**Assignment**: Below are some records. Output the lines from the first one through the line that holds "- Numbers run", exactly as written, with no pictures.

··· Stored data

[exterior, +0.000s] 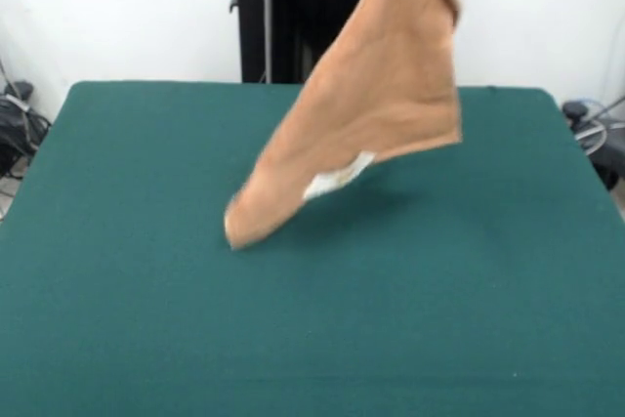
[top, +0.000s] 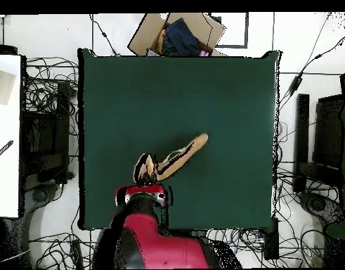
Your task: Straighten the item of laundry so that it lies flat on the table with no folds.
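Orange-tan, one towel (exterior: 376, 114) hangs over one green table (exterior: 117, 290), low corner touching; jaws' state cannot be told.

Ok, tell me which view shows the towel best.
The front view. There the towel hangs as a broad tan sheet from the top edge, its lowest corner at the green table, with a white tag on its lower edge. The overhead view shows the towel only as a thin slanted strip beside the red arm.
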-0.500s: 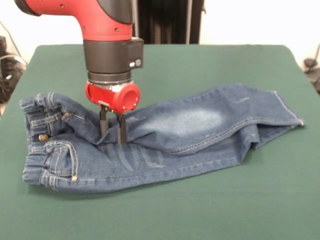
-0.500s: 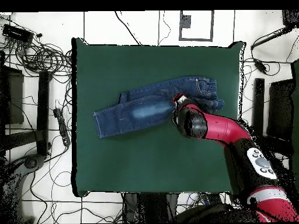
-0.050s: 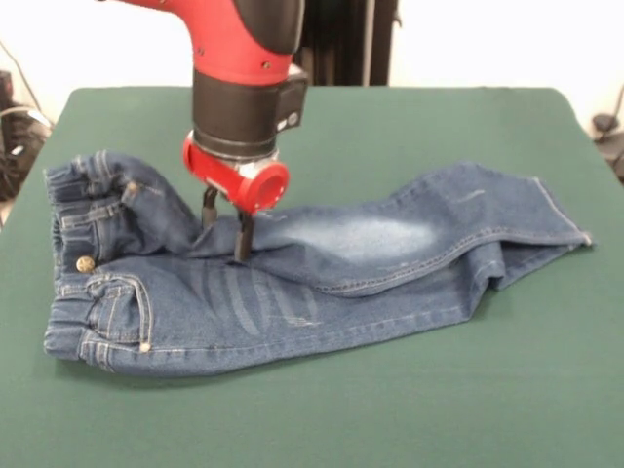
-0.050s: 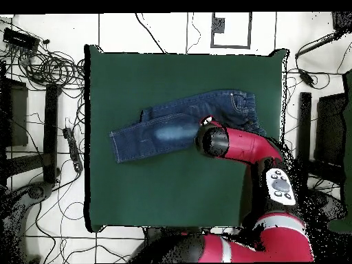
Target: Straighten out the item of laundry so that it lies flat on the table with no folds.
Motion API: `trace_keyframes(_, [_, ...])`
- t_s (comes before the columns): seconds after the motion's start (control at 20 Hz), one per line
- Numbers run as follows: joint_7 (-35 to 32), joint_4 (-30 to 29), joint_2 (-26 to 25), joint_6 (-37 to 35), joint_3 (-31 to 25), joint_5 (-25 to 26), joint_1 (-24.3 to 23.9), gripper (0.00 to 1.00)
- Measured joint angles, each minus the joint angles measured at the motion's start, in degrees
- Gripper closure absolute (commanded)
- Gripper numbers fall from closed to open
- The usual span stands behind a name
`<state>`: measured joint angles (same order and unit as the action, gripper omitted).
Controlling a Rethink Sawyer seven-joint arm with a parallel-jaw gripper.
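Note:
The item of laundry [image 3: 322,283], a small pair of blue jeans, lies across the dark green table [image 3: 409,409] with its waistband at the left and its legs pointing right. The upper leg is folded over the lower one, and the waist end is bunched. My gripper [image 3: 224,244] stands near the crotch, shut on a raised fold of denim between its black fingers [image 3: 243,237]. In the overhead view the item of laundry [image 4: 172,127] lies slantwise on the table [image 4: 172,185], and the arm's red wrist [image 4: 213,141] covers the gripper.
The red and black arm [image 3: 244,68] comes down over the waist end of the jeans. Cables and black stands [image 4: 41,69] lie on the floor around the table's edges.
The gripper has shifted slightly right and back in the front view, pulling the pinched fold with it. The upper waistband has stretched out a little. In the overhead view the arm has swung round.

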<state>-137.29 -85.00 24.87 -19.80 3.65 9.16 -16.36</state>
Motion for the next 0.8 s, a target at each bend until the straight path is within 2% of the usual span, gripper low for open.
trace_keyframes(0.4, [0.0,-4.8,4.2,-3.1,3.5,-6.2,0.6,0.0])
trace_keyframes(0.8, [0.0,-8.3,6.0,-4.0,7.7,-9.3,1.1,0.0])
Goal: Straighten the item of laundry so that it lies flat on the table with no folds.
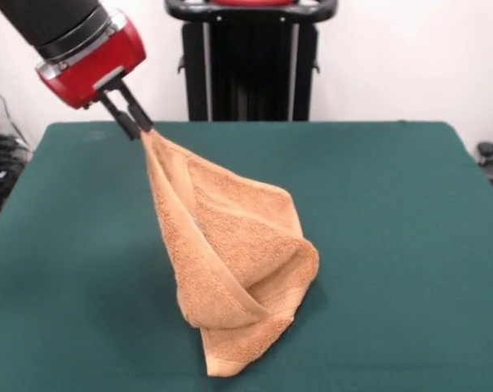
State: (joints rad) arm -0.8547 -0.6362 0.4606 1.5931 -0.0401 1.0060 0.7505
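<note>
Pinching one corner of the orange-tan terry hand towel (230, 261), the pincer (138, 129) is sitting at about ten o'clock in the front view, its two black fingers closed together on the cloth. The red and black arm (75, 41) is running off the top left edge, cut from sight. The towel is hanging down toward five o'clock in a folded cone, its lower end resting on the green table (393, 245). Folds are hiding its inner faces; no tag or print is showing. The black pedestal (250, 61) is standing at twelve o'clock.
</note>
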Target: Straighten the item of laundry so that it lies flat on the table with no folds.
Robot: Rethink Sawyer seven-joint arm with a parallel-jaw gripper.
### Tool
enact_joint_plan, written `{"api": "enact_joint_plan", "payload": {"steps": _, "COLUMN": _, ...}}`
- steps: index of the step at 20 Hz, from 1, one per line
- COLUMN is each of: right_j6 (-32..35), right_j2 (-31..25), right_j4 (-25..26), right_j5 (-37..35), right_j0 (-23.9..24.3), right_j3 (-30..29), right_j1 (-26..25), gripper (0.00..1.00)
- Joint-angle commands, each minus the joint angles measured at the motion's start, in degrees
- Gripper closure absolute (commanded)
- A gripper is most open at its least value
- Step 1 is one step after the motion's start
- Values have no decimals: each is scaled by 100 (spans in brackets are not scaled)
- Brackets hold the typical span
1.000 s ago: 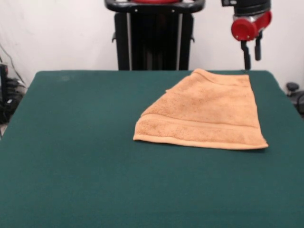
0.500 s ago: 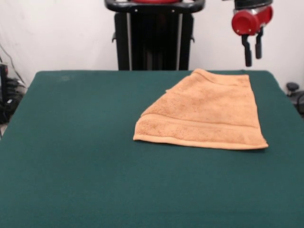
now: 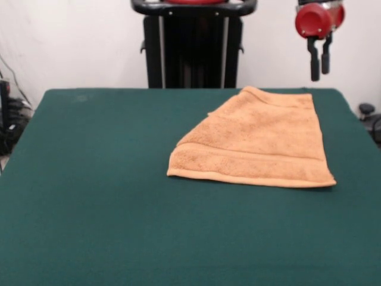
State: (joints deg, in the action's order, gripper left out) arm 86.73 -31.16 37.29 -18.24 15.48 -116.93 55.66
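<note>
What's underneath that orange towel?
The orange towel lies on the green table, whose cloth shows all around it. Anything beneath the towel is covered, so it cannot be seen.

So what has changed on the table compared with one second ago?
Only the robot's red and black hand moved: it rose and drifted slightly toward the picture's right, empty, its fingers apart. The orange-tan terry towel stayed folded in the same place on the dark green felt table.

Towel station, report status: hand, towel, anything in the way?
Hand open, empty, above the table's far edge. Towel folded over, not flat. Nothing in the way.
</note>
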Motion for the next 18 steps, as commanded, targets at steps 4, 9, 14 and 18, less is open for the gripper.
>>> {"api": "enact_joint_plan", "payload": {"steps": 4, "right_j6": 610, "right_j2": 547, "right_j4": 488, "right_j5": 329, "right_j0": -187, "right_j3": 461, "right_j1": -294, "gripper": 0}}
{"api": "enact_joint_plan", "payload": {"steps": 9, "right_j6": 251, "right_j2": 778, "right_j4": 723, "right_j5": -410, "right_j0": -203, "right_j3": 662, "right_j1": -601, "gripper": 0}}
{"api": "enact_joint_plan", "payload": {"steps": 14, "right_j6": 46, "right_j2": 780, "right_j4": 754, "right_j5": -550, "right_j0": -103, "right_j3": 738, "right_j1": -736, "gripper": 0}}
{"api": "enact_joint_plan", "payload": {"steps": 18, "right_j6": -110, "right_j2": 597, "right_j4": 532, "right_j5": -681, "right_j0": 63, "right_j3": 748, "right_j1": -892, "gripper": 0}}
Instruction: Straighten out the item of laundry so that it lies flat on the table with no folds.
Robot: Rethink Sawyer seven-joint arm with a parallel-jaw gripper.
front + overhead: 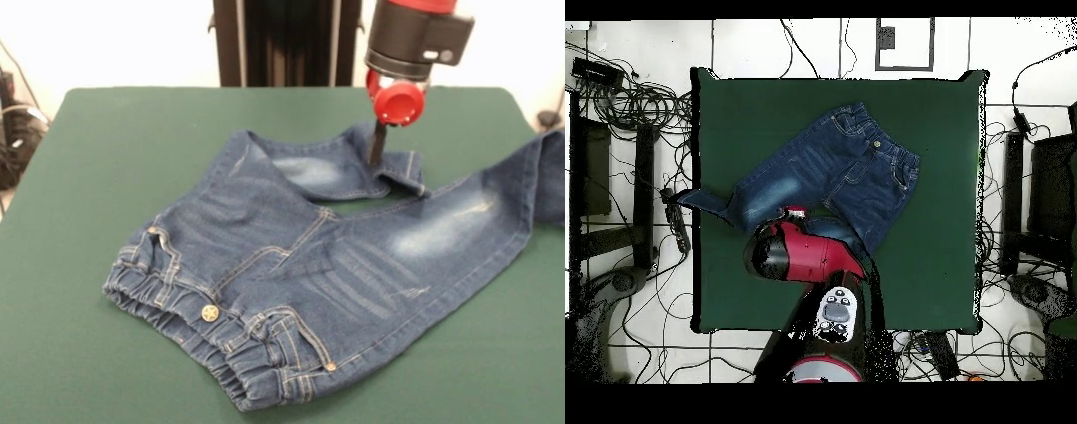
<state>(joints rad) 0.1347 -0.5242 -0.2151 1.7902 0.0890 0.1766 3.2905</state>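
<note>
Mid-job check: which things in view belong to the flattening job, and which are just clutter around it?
Job:
jeans, one leg folded back
green table
gripper, down at the folded leg

Clutter:
cables on the floor
dark boxes beside the table

Bright, even light, soft shadows (faint under the jeans), washed-out white backdrop beyond the table.
</note>
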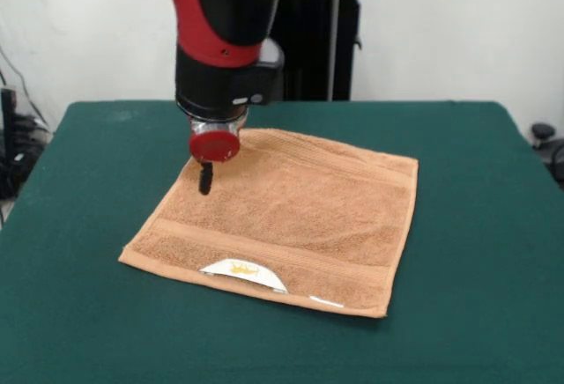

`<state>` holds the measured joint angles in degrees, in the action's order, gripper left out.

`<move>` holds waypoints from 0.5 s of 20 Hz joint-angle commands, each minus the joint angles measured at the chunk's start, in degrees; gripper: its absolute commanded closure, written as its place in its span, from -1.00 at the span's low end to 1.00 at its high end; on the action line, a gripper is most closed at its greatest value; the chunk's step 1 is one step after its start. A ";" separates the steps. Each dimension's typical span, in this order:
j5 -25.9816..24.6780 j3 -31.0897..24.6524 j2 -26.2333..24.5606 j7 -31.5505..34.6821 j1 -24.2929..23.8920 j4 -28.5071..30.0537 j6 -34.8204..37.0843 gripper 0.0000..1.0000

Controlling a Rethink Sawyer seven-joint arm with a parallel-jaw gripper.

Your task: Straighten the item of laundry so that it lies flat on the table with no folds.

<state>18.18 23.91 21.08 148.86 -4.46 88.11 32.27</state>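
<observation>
The light-brown terry towel (291,217) lies spread out near the middle of the green table (476,225), turned a little askew. Border bands run along its near and far edges. A white label with a yellow mark (244,271) shows at the near edge, and a small white strip (326,301) lies further right on that edge. The red and black arm comes down from above. My gripper (205,180) is low over the towel's far left corner, at or just above the cloth. Whether it holds any cloth does not show.
The robot's black pedestal (317,40) stands behind the table's far edge. Dark equipment sits off the table at the left edge (13,137) and the right edge (546,142). Green cloth surrounds the towel on all sides.
</observation>
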 commanded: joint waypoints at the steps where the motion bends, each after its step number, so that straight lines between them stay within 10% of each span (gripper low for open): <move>1: 2.86 -13.01 4.02 3.29 -0.40 10.07 -2.85 -1.00; 10: 3.16 -11.92 6.95 8.16 1.67 10.69 -8.00 -1.00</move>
<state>18.46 20.86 26.98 148.86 -4.98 93.51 31.66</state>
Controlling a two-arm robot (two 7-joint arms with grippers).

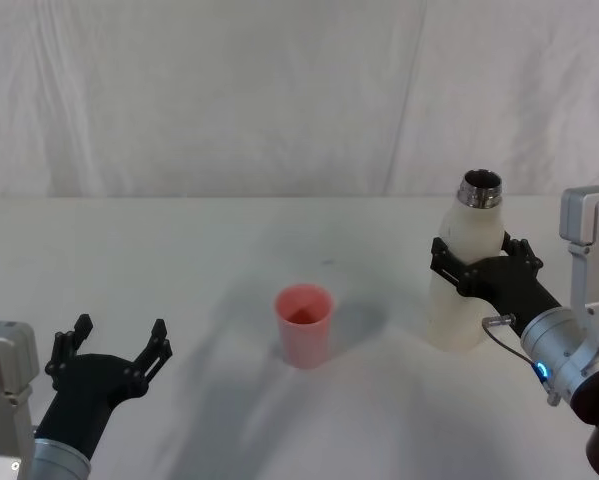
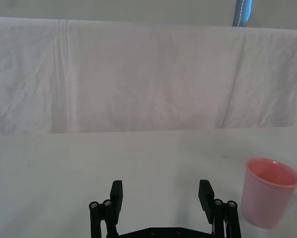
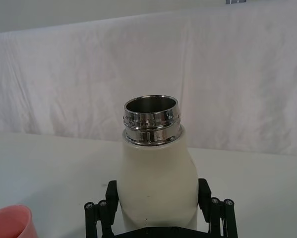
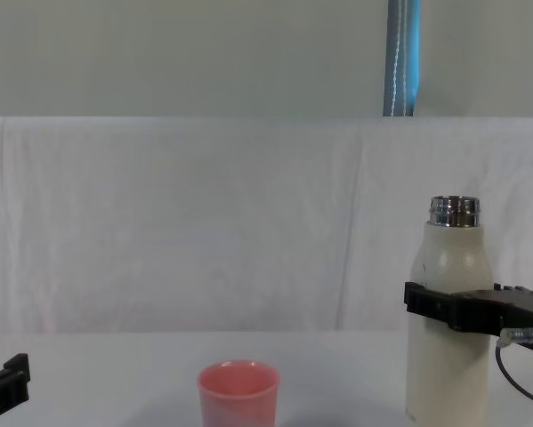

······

**Answer for this exercise**:
[exterior, +0.000s] 
[top, +0.000s] 
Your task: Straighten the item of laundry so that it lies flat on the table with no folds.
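Orange-tan, one towel (exterior: 376, 114) hangs over one green table (exterior: 117, 290), low corner touching; jaws' state cannot be told.

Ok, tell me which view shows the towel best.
The front view. There the towel hangs as a broad tan sheet from the top edge, its lowest corner at the green table, with a white tag on its lower edge. The overhead view shows the towel only as a thin slanted strip beside the red arm.
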-0.500s: 
-0.500s: 
-0.050s: 
-0.050s: 
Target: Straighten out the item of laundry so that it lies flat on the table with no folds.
Motion API: `trace_keyframes(_, [_, ...])`
- t_s (comes before the columns): seconds after the motion's start (control at 20 Hz), one per line
- Numbers run as follows: joint_7 (-35 to 32), joint_4 (-30 to 29), joint_2 (-26 to 25), joint_6 (-37 to 35), joint_3 (-31 to 25), joint_5 (-25 to 26), joint_1 (-24.3 to 23.9), gripper (0.00 to 1.00)

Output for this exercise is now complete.